Exactly one month later, she got underway again and returned to Pearl Harbor early in November. ATA-199 operated out of Oahu until 11 April 1946, when she departed Pearl Harbor, with a section of ABSD-7 in tow, and proceeded—via west coast ports and the Panama Canal—to Norfolk, Virginia where she delivered her tow on 21 July. She remained there until 24 August when she set her course via Panama City, Florida, and, on 7 September, arrived at New Orleans. Operating from that base, she conducted tows between various gulf ports until 24 June 1947 when she arrived at Beaumont, Texas, for inactivation overhaul.

On 25 August 1947, she proceeded to Orange, Tex., where she was decommissioned the same day and assigned to the Texas Group, Atlantic Reserve Fleet.

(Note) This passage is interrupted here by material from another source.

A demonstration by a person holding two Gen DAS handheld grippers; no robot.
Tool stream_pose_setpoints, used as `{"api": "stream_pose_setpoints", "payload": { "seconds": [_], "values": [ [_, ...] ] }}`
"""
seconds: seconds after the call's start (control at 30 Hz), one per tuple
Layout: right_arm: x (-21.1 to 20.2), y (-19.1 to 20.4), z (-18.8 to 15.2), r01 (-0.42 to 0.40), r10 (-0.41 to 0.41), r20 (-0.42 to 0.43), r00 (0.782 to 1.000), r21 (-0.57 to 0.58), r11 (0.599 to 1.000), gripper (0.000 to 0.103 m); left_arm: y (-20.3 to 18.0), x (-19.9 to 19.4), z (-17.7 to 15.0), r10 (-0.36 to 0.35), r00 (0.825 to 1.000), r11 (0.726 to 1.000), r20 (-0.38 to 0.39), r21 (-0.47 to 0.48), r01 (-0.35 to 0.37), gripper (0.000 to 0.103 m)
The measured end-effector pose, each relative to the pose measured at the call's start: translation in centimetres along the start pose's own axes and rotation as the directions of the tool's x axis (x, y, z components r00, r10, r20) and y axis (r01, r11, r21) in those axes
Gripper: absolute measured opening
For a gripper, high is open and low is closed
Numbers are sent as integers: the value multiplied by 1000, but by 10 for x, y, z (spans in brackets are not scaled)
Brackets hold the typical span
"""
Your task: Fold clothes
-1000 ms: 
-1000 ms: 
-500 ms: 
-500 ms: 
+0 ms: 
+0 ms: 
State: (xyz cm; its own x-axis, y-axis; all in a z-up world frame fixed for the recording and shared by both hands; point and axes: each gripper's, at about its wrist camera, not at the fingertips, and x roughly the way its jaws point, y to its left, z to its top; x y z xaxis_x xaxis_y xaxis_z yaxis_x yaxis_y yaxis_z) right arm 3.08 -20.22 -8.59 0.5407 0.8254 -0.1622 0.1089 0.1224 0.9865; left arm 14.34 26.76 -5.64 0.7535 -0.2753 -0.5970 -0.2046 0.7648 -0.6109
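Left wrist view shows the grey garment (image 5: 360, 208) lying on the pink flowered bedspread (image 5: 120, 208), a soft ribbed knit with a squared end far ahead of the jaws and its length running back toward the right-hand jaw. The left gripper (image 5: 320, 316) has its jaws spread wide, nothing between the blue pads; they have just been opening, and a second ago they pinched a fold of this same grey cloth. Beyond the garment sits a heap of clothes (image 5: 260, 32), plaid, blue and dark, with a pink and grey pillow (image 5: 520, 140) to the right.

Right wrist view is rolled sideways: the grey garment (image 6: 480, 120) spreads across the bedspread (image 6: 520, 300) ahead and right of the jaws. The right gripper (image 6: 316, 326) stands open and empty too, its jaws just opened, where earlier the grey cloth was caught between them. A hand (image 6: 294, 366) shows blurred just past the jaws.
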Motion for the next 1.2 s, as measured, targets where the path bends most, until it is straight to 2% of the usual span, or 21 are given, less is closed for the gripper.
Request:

The tug was named Undaunted on 16 July 1948 and transferred to the custody of the Maritime Administration—although still owned by the Navy—in September 1961. By January 1963, her name was struck from the Navy list. She was later transferred to the Bureau of Commercial Fisheries. She was then loaned as a training vessel to the US Merchant Marine Academy at Kings Point, NY and renamed the TV Kings Pointer. In 1993 the Kings Pointer was sold to basic Towing of Escanaba, MI and was renamed the Krystal K. In 1998 the vessel was sold again to Pere Marquette Shipping of Ludington, MI for use as a push tug for their 400 ft bulk barge Pere Marquette 41. The Krystal K was rebuilt as an articulated pusher tug and received a Hydraconn connection system and an elevated pilot house. Upon completion the tug was given her original name of Undaunted. The MT Undaunted is still in service to this day on the Great Lakes.